BEGIN

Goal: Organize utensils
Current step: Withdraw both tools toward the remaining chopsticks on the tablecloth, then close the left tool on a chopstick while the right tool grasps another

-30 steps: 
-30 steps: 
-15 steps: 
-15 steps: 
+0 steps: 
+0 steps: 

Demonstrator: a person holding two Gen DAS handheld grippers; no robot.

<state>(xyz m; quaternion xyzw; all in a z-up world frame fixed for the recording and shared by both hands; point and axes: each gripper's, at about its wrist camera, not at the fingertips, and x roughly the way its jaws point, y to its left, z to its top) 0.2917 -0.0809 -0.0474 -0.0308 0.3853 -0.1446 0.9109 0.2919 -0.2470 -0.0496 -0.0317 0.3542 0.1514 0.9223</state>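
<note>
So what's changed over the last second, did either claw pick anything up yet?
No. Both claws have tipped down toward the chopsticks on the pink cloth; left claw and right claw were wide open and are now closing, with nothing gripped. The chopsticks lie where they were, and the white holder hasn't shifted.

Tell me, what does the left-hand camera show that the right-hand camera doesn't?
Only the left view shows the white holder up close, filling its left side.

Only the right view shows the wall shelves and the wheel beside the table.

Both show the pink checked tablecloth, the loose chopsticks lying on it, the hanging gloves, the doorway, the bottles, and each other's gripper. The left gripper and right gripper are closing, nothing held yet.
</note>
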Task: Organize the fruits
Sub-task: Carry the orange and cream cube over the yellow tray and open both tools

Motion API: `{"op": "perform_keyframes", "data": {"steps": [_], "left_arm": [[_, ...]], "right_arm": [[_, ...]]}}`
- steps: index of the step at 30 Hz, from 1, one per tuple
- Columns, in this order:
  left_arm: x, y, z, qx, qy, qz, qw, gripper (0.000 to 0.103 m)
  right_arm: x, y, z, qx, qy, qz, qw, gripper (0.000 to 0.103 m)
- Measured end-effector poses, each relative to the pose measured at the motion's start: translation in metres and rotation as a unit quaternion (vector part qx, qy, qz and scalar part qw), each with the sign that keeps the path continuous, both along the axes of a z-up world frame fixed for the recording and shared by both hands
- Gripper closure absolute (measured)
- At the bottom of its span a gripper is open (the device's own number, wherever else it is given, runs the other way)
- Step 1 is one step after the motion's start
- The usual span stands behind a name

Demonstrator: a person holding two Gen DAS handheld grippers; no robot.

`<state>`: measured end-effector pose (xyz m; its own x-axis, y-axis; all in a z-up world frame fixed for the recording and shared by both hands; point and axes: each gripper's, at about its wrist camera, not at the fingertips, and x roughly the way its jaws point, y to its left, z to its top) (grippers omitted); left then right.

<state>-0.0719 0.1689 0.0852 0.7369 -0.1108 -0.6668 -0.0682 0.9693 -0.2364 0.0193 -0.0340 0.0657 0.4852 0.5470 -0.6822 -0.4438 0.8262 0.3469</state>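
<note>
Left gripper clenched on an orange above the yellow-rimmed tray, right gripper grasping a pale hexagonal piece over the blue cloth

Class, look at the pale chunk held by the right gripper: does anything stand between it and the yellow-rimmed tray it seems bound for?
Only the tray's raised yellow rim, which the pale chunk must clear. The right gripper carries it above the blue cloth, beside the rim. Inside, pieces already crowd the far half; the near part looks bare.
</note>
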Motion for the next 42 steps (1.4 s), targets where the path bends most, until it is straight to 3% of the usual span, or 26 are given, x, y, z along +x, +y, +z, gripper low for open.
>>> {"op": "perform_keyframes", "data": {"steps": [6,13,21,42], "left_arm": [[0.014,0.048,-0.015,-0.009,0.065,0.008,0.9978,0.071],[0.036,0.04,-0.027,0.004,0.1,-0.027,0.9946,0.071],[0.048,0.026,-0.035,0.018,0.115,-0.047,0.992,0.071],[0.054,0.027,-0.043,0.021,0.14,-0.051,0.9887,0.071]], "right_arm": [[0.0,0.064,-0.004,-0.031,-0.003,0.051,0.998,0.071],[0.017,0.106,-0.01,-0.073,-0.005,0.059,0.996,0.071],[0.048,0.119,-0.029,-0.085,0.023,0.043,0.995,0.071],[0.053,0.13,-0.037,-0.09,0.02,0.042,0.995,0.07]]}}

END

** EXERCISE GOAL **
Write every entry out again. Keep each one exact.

** FINISHED EXERCISE **
Goal: Organize utensils
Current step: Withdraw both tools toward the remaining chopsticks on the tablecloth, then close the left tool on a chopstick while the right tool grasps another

-30 steps: 
-30 steps: 
-15 steps: 
-15 steps: 
+0 steps: 
+0 steps: 

Demonstrator: a person holding two Gen DAS handheld grippers; no robot.

<state>(xyz m; quaternion xyzw; all in a z-up world frame fixed for the recording and shared by both hands; point and axes: each gripper's, at about its wrist camera, not at the fingertips, and x roughly the way its jaws point, y to its left, z to its top) 0.2917 -0.0809 -0.0474 -0.0308 0.3853 -0.1446 0.9109 0.2919 -0.2470 -0.0496 -0.0317 0.3542 0.1514 0.9223</state>
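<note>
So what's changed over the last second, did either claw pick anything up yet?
No. Both claws have tipped down toward the chopsticks on the pink cloth; left claw and right claw were wide open and are now closing, with nothing gripped. The chopsticks lie where they were, and the white holder hasn't shifted.

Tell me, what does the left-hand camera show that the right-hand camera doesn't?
Only the left view shows the white holder up close, filling its left side.

Only the right view shows the wall shelves and the wheel beside the table.

Both show the pink checked tablecloth, the loose chopsticks lying on it, the hanging gloves, the doorway, the bottles, and each other's gripper. The left gripper and right gripper are closing, nothing held yet.
</note>
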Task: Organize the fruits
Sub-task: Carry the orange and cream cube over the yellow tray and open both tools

Motion API: `{"op": "perform_keyframes", "data": {"steps": [_], "left_arm": [[_, ...]], "right_arm": [[_, ...]]}}`
- steps: index of the step at 30 Hz, from 1, one per tuple
- Columns, in this order:
  left_arm: x, y, z, qx, qy, qz, qw, gripper (0.000 to 0.103 m)
  right_arm: x, y, z, qx, qy, qz, qw, gripper (0.000 to 0.103 m)
- Measured end-effector poses, each relative to the pose measured at the motion's start: translation in metres and rotation as a unit quaternion (vector part qx, qy, qz and scalar part qw), each with the sign that keeps the path continuous, both along the axes of a z-up world frame fixed for the recording and shared by both hands
- Gripper closure absolute (measured)
- At the bottom of its span a gripper is open (the device's own number, wherever else it is given, runs the other way)
- Step 1 is one step after the motion's start
- The usual span stands behind a name

Demonstrator: a person holding two Gen DAS handheld grippers; no robot.

`<state>`: measured end-effector pose (xyz m; its own x-axis, y-axis; all in a z-up world frame fixed for the recording and shared by both hands; point and axes: each gripper's, at about its wrist camera, not at the fingertips, and x roughly the way its jaws point, y to its left, z to its top) (grippers omitted); left then right.

<state>-0.0719 0.1689 0.0852 0.7369 -0.1108 -0.6668 -0.0682 0.9693 -0.2364 0.0193 -0.0340 0.0657 0.4852 0.5470 -0.6822 -0.4438 0.8262 0.3469</state>
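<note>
Left gripper clenched on an orange above the yellow-rimmed tray, right gripper grasping a pale hexagonal piece over the blue cloth

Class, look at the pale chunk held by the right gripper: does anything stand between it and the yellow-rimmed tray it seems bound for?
Only the tray's raised yellow rim, which the pale chunk must clear. The right gripper carries it above the blue cloth, beside the rim. Inside, pieces already crowd the far half; the near part looks bare.
</note>
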Motion for the next 42 steps (1.4 s), targets where the path bends most, until it is straight to 3% of the usual span, or 26 are given, x, y, z along +x, +y, +z, gripper low for open.
>>> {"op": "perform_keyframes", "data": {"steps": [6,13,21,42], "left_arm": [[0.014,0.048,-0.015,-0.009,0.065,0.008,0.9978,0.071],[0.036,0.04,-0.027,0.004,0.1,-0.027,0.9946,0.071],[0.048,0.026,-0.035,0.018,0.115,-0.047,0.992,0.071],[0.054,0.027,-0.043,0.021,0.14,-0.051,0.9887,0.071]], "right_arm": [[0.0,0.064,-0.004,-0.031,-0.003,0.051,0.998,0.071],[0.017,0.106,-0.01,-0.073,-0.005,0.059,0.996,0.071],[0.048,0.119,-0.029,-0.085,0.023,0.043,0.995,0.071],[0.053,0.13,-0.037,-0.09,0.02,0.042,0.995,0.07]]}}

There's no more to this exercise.